This criterion would be revised as follows, as noted in bold type:
- c.
Provisions for SG tube repair criteria. Tubes found by inservice inspection to contain flaws with a depth equal to or exceeding 40% of the nominal tube wall thickness shall be plugged.
The following alternate tube repair criteria shall be applied as an alternative to the 40% depth-based criteria:
- 1.
For Unit 2 during Refueling Outage 11 and the subsequent operating cycle, degradation found in the portion of the tube below 17 inches from the top of the hot leg tubesheet does not require plugging.
For Unit 2 during Refueling Outage 11 and the subsequent operating cycle, degradation identified in the portion of the tube from the top of the hot leg tubesheet to 17 inches below the top of the tubesheet shall be plugged upon detection.
- 2.
For Unit 1 during Refueling Outage 13 and the subsequent operating cycle, and for Unit 2 during Refueling Outage 12 and the subsequent operating cycle, degradation identified in the portion of the tube below 17 inches from the top of the hot leg tubesheet does not require plugging.

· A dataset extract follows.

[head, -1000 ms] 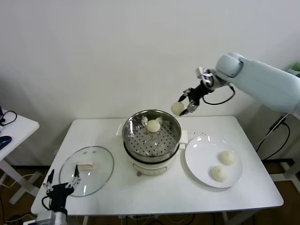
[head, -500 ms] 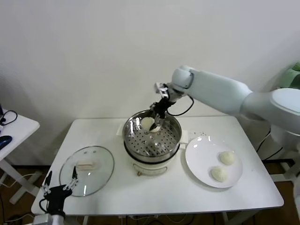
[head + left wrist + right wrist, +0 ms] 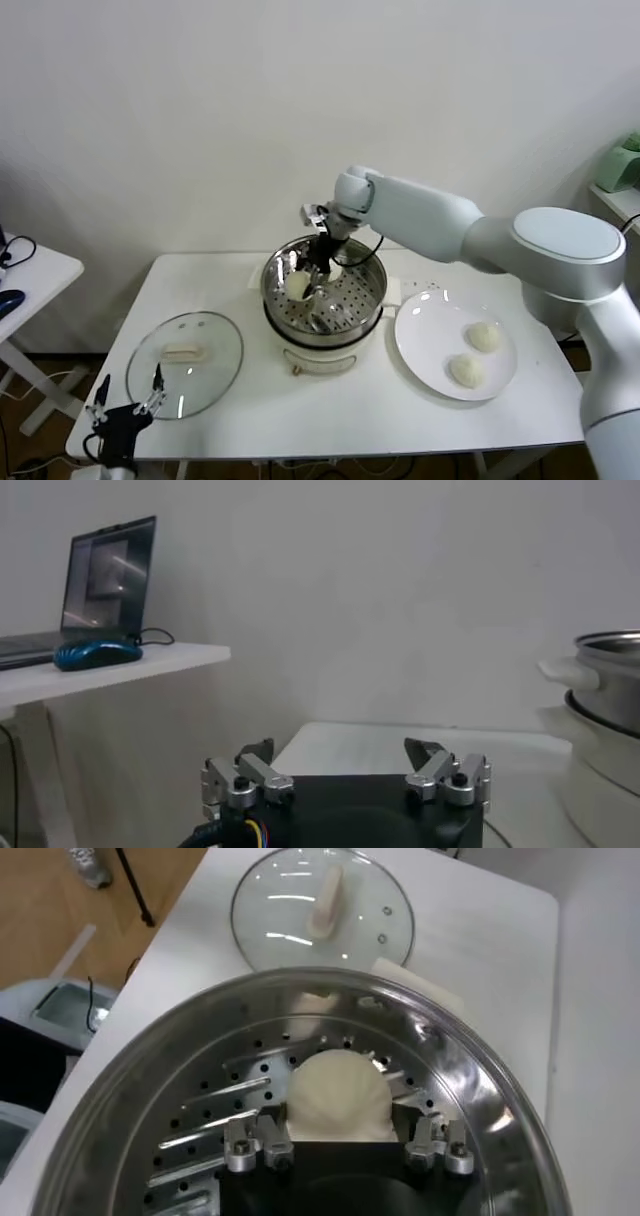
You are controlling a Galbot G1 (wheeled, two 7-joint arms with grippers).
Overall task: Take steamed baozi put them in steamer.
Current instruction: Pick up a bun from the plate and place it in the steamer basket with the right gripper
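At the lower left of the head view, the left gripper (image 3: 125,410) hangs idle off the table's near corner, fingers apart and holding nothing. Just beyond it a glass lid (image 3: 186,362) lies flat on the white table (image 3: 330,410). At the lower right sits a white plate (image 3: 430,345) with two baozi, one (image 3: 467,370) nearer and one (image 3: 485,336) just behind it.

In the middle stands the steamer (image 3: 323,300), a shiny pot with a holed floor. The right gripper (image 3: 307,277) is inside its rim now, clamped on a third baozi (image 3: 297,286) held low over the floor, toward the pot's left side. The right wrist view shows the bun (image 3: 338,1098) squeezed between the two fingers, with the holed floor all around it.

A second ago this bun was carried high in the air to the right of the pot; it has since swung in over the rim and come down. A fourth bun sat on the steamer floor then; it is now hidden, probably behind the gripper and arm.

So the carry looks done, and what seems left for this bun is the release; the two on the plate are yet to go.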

For Unit 1 during Refueling Outage 13 and the subsequent operating cycle, and for Unit 2 during Refueling Outage 12 and the subsequent operating cycle, degradation identified in the portion of the tube from the top of the hot leg tubesheet to 17 inches below the top of the hot leg tubesheet shall be plugged upon detection.
- 3.
For Unit 1 during Refueling Outage 14 and the subsequent operating cycle and for Unit 2 during Refueling Outage 13 and the subsequent operating cycle, tubes with flaws having a circumferential component less than or equal to 203 degrees found in the portion of the tube below 17 inches from the top of the tubesheet and above 1 inch from the bottom of the tubesheet do not require plugging. Tubes with flaws having a circumferential component greater than 203 degrees found in the portion of the tube below 17 inches from the top of the tubesheet and above 1 inch from the bottom of the tubesheet shall be removed from service.
Tubes with service-induced flaws located within the region from the top of the tubesheet to 17 inches below the top of the tubesheet shall be removed from service. Tubes with service-induced axial cracks found in the portion of the tube below 17 inches from the top of the tubesheet do not require plugging.
When more than one flaw with circumferential components is found in the portion of the tube below 17 inches from the top of the tubesheet and above 1 inch from the bottom of the tubesheet with the total of the circumferential components greater than 203 degrees and an axial separation distance of less than 1 inch, then the tube shall be removed from service. When the circumferential components of each of the flaws are added, it is acceptable to count the overlapped portions only once in the total of circumferential components.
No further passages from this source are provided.